Below are the data; count the lines with the string "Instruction" in them and give that number only.
======== Data in this exercise
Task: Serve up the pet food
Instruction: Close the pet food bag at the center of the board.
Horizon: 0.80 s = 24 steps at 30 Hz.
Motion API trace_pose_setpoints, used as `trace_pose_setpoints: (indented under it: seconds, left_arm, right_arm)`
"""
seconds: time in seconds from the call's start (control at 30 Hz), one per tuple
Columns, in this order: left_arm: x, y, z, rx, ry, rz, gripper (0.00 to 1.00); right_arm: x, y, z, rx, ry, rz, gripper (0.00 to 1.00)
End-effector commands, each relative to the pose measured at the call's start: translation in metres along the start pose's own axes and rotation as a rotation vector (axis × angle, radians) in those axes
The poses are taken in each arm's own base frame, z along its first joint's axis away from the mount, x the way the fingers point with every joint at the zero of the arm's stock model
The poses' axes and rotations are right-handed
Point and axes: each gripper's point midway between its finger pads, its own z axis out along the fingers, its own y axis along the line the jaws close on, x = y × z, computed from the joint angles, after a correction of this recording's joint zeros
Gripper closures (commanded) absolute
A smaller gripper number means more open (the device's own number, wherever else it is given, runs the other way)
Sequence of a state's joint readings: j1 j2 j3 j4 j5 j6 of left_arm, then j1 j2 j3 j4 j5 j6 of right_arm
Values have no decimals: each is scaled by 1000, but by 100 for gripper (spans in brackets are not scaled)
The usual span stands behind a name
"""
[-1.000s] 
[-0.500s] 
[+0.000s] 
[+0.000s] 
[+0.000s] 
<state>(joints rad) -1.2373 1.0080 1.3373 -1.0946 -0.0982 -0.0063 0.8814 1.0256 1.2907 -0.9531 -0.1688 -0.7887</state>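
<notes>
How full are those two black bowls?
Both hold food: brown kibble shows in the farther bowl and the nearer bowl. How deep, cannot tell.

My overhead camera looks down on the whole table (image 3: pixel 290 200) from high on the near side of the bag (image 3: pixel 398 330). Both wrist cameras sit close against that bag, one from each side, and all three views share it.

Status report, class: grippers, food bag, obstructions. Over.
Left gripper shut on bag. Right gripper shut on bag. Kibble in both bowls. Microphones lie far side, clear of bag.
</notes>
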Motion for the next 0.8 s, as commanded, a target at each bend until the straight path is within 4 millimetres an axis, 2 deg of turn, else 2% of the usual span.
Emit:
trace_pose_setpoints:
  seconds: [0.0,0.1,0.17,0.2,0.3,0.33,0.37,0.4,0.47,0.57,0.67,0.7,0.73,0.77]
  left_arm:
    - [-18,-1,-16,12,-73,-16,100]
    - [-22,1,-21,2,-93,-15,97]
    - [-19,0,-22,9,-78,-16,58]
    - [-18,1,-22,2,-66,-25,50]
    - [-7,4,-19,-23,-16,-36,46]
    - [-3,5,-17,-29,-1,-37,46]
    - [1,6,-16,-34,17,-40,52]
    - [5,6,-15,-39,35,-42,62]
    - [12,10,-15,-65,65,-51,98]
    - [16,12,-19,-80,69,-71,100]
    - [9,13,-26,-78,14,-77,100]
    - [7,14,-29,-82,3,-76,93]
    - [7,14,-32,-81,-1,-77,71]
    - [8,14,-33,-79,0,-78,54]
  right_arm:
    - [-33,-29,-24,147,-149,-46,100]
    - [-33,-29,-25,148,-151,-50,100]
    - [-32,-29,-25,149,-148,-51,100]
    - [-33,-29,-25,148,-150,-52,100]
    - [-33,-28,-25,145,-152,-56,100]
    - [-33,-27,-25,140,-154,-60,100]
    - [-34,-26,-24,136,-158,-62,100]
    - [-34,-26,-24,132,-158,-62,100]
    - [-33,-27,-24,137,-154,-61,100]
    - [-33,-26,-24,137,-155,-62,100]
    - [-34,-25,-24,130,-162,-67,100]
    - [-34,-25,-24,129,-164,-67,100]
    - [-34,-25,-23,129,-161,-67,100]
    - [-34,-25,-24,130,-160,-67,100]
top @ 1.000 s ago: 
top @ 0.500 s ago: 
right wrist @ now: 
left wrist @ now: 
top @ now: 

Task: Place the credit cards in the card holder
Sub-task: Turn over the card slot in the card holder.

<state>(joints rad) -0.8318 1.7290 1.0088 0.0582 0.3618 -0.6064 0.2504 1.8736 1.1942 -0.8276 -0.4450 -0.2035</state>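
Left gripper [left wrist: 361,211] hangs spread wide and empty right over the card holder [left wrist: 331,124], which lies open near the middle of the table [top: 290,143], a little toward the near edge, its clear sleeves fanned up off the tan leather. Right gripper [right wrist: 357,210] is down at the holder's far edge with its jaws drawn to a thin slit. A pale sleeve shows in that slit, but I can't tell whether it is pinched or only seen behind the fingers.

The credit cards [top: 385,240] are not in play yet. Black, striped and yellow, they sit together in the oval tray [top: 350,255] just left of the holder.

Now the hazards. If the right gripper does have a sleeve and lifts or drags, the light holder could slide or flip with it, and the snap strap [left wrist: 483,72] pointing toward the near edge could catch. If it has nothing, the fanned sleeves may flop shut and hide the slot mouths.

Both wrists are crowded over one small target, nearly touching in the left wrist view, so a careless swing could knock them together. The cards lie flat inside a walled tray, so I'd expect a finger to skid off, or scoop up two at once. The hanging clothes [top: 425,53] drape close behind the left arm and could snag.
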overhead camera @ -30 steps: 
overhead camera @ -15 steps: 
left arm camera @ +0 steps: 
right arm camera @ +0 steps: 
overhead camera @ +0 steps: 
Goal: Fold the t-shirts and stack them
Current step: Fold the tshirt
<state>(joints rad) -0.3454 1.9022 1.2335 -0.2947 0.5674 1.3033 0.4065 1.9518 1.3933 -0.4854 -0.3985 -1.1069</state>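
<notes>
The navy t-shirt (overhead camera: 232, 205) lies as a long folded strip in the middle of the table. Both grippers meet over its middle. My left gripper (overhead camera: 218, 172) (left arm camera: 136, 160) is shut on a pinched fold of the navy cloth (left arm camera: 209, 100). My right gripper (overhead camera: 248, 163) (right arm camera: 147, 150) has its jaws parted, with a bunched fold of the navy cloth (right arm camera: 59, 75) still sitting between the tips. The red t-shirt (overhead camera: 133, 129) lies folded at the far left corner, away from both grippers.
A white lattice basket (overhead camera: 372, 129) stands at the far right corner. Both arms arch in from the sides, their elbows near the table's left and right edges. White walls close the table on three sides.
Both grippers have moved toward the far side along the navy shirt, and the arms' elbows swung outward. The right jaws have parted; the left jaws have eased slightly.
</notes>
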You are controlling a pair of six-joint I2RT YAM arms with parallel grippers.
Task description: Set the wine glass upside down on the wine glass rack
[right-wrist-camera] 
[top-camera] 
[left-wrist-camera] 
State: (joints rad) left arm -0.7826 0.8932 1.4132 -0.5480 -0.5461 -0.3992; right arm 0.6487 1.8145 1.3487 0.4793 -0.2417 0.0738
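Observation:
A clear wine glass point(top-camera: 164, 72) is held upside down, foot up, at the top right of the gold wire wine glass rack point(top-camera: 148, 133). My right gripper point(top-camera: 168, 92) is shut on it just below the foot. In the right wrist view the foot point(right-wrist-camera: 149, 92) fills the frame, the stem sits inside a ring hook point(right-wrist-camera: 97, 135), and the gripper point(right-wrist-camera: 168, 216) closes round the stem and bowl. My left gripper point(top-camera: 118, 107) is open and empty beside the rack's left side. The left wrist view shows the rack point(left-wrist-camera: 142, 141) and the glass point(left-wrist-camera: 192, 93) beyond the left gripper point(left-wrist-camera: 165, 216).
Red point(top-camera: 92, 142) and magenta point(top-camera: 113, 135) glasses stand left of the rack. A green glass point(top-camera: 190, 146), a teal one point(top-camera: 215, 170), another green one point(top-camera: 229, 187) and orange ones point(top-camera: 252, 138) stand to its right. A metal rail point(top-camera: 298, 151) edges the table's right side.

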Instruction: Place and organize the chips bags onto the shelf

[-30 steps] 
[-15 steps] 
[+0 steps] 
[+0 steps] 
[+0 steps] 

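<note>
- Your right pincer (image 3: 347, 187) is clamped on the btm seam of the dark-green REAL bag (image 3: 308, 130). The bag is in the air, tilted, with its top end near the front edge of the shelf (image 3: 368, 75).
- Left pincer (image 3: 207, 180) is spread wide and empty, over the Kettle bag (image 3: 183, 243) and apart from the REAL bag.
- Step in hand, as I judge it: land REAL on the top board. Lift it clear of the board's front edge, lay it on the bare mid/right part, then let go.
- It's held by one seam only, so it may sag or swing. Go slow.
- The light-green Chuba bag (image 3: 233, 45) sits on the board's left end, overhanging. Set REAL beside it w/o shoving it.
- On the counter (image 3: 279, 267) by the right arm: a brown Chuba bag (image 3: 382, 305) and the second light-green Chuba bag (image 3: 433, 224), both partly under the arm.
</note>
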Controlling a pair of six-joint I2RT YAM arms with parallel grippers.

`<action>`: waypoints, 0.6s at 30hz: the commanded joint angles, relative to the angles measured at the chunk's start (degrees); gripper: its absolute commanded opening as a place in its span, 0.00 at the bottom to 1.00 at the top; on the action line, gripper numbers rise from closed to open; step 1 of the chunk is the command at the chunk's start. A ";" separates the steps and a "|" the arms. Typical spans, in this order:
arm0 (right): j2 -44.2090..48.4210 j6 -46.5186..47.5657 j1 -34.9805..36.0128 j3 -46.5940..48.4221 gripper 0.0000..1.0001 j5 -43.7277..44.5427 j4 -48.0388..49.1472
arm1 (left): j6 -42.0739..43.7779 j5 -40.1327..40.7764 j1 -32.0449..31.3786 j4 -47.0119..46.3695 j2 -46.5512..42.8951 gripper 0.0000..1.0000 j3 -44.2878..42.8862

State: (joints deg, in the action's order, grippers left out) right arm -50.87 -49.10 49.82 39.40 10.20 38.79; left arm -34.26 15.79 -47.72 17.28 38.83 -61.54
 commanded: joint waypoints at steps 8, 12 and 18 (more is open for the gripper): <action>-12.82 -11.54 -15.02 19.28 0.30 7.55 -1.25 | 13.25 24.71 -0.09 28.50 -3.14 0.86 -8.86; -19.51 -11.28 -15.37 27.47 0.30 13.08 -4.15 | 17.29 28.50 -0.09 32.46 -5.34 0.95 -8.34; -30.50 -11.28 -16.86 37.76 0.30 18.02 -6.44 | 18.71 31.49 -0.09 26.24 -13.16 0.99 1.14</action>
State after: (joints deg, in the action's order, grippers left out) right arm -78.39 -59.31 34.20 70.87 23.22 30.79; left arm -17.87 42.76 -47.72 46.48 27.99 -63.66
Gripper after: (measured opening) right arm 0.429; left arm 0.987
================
* [Solution to the problem] 2